Presque toute la flotte française est actuellement en mer pour défendre les intérêts de la France. Une situation inédite qui témoigne d'une démonstration de la France, mais qui met la Marine française sous pression.
C’est une démonstration de force inédite, la quasi-totalité de la flotte française est actuellement en mer. Alors qu'elle assurait déjà des missions de dissuasion en Baltique ou de lutte contre les narcotrafics en Outre-mer, elle est désormais déployée en Méditerranée orientale, en Mer rouge et dans le Golfe persique. Une armada, sortie tous azimuts, qui met sous pression la Marine française.
Un déploiement possible sur la durée ?
Le décompte du média spécialisé Mer et Marine pointe les limites structurelles de la Marine française. Sur les 23 principaux navires tricolores que compte l'armée, 19 sont actuellement engagés sur les mers.
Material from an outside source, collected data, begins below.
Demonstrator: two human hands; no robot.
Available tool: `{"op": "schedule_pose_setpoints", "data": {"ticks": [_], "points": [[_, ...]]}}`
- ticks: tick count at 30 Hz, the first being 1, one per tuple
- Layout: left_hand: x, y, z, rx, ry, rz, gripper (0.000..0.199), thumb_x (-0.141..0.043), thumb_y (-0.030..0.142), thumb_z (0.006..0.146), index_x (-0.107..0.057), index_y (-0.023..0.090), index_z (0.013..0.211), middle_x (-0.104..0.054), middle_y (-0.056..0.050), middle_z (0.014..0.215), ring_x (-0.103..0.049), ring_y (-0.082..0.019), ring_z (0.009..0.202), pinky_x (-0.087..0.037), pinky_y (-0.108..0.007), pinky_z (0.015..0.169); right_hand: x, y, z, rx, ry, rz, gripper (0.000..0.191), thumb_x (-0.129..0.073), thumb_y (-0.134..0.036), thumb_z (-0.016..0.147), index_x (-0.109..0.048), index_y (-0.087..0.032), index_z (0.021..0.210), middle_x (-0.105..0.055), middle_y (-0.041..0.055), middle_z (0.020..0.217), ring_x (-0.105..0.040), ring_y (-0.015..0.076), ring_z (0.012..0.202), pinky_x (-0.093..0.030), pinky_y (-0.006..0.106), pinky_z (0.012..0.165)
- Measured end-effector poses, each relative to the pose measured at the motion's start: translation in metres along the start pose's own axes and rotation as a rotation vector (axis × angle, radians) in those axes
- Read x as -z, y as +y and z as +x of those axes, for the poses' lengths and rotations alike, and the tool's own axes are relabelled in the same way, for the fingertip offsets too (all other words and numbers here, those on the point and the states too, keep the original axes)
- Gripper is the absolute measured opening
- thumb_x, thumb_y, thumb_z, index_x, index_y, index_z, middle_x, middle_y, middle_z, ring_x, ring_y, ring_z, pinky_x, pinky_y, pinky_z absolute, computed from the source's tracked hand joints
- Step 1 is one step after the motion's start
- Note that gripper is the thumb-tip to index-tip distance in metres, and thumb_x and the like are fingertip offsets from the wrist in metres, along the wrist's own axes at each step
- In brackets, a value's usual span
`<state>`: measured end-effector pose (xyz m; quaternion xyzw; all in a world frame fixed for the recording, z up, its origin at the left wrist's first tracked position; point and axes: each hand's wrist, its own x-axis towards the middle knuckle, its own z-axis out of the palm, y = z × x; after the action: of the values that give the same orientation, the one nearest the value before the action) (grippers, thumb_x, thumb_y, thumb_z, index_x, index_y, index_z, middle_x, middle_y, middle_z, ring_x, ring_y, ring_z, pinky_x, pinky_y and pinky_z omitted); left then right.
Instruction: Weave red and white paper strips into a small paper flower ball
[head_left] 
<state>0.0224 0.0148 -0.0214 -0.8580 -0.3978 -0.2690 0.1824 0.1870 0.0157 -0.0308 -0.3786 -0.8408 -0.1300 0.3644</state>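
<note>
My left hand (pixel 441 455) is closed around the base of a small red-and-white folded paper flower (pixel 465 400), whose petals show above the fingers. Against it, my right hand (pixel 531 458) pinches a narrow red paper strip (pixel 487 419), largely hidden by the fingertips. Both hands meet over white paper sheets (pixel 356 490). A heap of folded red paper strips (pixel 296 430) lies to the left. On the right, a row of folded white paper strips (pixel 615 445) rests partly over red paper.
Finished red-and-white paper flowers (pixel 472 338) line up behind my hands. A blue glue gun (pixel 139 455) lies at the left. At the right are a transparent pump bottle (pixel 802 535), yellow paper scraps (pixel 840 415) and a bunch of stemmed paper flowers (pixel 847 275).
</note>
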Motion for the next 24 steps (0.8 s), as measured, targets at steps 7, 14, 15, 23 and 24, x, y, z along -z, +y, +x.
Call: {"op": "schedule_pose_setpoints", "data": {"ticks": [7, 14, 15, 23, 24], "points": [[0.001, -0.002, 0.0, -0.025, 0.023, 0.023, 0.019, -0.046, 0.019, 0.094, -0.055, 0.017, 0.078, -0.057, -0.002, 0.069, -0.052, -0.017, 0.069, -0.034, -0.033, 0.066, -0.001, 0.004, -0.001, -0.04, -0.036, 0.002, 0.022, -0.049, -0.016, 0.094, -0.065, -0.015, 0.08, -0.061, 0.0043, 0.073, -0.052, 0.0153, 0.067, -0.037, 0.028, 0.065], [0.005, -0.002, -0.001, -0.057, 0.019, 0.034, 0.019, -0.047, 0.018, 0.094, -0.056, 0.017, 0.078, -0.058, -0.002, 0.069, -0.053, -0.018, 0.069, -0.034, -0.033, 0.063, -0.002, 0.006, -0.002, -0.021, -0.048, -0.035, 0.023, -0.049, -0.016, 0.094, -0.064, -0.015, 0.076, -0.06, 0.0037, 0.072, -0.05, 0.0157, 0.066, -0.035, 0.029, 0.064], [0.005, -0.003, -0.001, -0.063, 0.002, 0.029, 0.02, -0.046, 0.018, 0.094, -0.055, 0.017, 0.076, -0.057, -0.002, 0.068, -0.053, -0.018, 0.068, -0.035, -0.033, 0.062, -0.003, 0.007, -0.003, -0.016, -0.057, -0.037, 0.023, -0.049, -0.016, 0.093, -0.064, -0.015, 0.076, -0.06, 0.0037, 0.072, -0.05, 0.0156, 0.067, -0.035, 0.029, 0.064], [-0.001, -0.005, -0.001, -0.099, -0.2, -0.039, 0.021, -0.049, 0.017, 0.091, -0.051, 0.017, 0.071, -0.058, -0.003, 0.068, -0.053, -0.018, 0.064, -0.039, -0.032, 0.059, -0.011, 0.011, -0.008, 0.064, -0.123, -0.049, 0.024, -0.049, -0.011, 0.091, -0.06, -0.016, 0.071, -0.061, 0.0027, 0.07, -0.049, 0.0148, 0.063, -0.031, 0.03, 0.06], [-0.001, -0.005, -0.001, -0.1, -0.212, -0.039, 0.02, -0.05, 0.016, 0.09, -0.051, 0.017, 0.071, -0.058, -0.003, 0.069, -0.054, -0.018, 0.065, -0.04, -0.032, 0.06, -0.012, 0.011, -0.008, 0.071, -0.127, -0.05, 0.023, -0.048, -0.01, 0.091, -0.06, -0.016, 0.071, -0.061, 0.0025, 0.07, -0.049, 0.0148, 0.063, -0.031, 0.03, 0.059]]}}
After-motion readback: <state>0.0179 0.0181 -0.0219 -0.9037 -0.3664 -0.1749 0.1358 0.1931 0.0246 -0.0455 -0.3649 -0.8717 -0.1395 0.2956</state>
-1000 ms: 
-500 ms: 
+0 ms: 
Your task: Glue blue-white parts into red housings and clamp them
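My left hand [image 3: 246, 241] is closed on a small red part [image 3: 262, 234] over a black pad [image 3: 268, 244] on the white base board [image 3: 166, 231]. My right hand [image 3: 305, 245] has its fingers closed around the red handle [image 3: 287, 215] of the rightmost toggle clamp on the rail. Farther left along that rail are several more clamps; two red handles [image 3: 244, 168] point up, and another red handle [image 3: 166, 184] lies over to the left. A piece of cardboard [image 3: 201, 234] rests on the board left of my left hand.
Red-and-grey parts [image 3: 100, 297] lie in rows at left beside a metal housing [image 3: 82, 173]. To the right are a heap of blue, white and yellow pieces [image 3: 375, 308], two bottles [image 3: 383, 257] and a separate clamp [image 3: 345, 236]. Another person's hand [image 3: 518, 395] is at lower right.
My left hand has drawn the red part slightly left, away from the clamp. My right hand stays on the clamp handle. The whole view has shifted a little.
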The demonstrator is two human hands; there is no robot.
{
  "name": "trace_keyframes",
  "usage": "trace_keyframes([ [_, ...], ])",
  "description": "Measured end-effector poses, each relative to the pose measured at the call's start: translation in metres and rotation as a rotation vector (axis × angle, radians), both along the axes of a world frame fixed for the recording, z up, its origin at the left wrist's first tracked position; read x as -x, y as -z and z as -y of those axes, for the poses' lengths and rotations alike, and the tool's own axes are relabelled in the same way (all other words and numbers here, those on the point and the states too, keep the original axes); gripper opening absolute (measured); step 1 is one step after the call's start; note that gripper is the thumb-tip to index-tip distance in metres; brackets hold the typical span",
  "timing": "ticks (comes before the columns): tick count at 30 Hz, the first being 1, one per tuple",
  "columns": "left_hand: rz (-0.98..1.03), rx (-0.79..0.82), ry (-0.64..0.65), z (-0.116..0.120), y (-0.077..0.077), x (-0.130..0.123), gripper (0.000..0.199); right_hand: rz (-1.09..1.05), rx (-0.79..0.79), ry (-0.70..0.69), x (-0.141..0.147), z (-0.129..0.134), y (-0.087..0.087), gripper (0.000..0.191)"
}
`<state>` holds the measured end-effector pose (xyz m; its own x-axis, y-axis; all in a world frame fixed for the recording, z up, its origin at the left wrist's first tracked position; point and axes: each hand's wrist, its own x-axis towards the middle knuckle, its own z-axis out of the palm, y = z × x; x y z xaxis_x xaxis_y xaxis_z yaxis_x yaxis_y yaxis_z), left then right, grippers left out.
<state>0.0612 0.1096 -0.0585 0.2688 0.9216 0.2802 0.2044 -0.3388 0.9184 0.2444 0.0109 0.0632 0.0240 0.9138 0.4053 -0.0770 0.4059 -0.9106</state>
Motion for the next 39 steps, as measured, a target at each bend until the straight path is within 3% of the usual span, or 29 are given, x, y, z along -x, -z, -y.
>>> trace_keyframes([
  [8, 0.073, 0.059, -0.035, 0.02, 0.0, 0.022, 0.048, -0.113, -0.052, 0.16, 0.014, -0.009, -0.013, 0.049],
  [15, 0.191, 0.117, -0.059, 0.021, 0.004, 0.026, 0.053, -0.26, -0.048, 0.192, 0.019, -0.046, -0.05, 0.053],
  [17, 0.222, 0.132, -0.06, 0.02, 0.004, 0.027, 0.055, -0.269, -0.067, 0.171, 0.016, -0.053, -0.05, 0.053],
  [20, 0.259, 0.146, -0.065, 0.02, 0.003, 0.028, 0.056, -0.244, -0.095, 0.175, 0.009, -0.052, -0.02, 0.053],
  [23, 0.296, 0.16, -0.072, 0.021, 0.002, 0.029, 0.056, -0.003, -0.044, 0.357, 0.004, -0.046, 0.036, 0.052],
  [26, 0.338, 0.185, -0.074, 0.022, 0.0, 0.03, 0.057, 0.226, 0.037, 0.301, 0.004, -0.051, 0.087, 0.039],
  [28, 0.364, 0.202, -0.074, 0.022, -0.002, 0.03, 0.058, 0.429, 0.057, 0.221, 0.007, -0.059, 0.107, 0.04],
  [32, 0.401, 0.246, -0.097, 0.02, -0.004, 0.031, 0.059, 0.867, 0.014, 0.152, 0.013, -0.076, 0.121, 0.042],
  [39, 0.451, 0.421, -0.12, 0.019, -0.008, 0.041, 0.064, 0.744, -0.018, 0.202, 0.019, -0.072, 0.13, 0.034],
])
Une conséquence directe du nouveau déploiement de huit frégates, de deux porte-hélicoptères amphibies et du porte-avions nucléaire Charles-de-Gaulle. A cela, il faut ajouter plusieurs sous-marins nucléaires chargés de défendre ces bâtiments de guerre.
Si la France peut déployer autant de moyens en si peu de temps, la question de la pérennité se pose, à plus forte raison que certains navires engagés sont censés être prochainement immobilisés pour des arrêts techniques de maintenance.
Deuxième espace maritime mondial
Alors que la Marine dispose aujourd’hui de 15 frégates de premier plan, plusieurs experts recommandent de passer à un format de 18, voire 21 frégates, afin de pouvoir répondre idéalement à des scénarios de crises multiples aux quatre coins du globe.
Un point d'autant plus argué que la France, avec ses 10 millions de kilomètres carrés, possède le deuxième plus vaste espace maritime, juste derrière les États-Unis.
Ces débats devraient nourrir très certainement le projet d’actualisation de la loi de programmation militaire, devant être proposé par le gouvernement dans les prochaine semaines.